According to one study, peak athletic performance may depend on the athlete’s circadian phenotype or configuration, which is classified as either early, intermediate or late, and varies in the course of the day (Facer-Childs & Brandstaetter, 2015). Such classification may determine the best time when an athlete can deliver their best effort based on their circadian rhythm, and more particularly on the quality of sleep when rested and how they wake up from it. A study demonstrated that exposing an individual to light via dawn simulation can improve alertness, cognitive and physical performance (Thompson et al., 2014). Athletes should be aware of their sleep cycle and should seek to adjust their sleeping and waking up time (habits) to enhance sleep quality and quantity and maximize the circadian-rhythm concept for optimal performance. This is also particularly important when traveling to another place for competition and to prevent the terrible consequence of jet lag. One way to do this is being awakened by a Sunrise Alarm Clock.

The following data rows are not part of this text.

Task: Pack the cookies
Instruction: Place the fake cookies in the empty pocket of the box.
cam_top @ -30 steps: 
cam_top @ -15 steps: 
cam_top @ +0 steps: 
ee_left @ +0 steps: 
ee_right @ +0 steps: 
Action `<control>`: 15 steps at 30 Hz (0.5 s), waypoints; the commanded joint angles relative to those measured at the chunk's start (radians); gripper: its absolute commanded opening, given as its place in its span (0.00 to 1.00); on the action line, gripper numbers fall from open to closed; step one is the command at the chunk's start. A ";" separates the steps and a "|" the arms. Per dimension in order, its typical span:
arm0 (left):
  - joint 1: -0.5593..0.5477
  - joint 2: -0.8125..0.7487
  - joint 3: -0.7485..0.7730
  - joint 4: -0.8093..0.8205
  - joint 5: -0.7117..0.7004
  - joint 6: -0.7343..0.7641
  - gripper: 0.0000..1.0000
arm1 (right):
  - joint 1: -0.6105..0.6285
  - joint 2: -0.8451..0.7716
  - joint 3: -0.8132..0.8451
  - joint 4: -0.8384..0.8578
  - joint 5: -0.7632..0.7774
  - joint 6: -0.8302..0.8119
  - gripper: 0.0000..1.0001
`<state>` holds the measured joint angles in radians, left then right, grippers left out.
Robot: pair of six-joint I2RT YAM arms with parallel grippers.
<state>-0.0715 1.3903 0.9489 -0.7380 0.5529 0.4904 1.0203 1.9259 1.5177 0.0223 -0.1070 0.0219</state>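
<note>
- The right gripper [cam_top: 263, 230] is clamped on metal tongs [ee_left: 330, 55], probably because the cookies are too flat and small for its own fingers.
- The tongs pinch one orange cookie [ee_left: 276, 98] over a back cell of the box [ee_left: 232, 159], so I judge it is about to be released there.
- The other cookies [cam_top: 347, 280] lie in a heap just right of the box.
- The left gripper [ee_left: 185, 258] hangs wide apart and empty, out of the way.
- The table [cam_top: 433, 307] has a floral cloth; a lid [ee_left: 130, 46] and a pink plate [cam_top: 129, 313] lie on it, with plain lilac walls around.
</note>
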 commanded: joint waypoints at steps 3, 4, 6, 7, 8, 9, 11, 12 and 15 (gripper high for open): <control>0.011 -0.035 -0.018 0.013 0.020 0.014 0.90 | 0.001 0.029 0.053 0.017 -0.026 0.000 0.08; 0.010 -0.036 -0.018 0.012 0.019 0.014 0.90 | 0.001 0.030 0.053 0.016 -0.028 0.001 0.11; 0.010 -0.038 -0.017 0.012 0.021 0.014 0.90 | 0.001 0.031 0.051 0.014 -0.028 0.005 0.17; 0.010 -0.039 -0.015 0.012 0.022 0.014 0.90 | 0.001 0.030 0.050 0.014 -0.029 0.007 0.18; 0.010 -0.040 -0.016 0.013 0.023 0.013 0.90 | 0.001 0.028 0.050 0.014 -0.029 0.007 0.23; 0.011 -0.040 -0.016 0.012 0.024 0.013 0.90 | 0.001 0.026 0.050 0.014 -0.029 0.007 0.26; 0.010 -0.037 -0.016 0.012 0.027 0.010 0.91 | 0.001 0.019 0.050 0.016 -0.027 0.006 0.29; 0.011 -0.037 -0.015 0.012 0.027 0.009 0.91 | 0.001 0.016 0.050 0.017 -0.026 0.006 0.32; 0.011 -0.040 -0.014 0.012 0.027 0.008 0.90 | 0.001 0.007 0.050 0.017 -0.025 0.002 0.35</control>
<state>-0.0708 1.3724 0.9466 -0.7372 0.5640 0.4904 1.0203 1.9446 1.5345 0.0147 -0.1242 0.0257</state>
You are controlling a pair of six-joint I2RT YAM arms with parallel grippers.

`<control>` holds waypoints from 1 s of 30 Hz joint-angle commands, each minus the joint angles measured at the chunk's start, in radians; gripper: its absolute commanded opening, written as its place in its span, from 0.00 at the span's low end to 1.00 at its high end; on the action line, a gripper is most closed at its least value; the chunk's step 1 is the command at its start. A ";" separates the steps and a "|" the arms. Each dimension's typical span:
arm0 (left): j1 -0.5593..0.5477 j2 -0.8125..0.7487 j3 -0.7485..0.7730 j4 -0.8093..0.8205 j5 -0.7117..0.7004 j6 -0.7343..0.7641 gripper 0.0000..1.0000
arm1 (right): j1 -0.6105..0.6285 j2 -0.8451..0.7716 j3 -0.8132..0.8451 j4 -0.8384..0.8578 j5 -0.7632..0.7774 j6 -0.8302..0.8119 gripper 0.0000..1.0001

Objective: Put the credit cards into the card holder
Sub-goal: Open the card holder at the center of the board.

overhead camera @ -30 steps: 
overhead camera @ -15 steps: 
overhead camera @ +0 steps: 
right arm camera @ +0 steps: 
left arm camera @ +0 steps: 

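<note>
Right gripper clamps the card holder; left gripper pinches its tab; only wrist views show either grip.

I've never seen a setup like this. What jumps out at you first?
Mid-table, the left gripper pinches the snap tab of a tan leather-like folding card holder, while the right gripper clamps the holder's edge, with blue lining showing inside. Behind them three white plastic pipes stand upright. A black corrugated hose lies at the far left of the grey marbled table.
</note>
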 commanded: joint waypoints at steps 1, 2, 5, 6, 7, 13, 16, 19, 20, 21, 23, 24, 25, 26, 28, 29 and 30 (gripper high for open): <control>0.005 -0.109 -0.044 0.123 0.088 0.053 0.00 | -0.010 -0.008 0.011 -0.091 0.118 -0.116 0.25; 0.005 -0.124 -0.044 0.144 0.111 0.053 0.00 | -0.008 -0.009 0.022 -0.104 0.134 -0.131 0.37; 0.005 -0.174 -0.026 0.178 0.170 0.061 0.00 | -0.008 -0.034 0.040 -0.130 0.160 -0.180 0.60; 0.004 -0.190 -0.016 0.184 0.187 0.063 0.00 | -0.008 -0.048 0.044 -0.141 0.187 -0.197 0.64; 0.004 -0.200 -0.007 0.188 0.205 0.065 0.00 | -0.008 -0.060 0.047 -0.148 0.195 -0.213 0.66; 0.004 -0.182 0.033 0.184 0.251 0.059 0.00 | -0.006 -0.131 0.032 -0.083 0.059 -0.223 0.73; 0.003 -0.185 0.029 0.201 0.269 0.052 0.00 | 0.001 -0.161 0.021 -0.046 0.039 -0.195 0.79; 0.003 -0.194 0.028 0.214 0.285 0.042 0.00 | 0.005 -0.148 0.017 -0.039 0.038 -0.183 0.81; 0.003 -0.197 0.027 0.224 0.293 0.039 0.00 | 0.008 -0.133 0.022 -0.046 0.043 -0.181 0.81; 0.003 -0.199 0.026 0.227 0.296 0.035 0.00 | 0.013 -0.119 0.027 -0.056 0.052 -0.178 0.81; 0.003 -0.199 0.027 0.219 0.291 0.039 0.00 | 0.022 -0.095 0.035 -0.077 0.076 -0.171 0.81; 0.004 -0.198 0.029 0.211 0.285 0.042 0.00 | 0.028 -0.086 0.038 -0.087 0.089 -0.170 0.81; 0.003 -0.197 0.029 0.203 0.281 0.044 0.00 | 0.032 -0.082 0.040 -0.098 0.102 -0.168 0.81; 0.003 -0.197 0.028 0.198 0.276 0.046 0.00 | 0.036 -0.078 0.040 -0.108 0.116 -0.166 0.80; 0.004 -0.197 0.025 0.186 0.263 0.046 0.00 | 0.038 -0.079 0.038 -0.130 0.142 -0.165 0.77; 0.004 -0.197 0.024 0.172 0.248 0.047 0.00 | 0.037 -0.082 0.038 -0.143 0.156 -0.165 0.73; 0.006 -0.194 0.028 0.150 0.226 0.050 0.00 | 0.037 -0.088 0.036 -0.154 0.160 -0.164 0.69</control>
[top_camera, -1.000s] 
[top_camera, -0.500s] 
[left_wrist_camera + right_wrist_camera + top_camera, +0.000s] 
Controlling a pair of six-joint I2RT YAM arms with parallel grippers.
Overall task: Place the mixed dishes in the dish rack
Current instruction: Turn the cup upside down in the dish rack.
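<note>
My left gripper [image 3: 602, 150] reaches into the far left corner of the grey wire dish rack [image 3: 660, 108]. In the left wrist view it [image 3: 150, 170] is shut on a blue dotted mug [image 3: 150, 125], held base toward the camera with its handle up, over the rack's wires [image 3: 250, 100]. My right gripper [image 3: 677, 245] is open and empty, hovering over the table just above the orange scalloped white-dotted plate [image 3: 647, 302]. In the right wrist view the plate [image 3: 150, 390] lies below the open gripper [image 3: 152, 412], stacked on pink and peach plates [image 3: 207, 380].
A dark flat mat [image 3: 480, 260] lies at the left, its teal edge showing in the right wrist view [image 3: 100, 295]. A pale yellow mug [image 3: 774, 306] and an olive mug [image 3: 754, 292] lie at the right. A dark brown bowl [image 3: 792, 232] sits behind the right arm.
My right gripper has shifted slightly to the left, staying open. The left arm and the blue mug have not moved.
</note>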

If you wake up feeling tired, it's more likely that you're not getting enough goodquality sleep, which often leads to poor concentration, irritability, fatigue, and clumsy performance – YOU'RE AREN’T AT YOUR BEST!!!
Sound-based alarm clocks can jolt you up and shock you out of sleep, and this can be bad for your heart as it can cause higher blood pressures and faster heart rates. Apart from these, it may leave you in a bad mood, feeling disoriented and confused, which can significantly increase your stress levels.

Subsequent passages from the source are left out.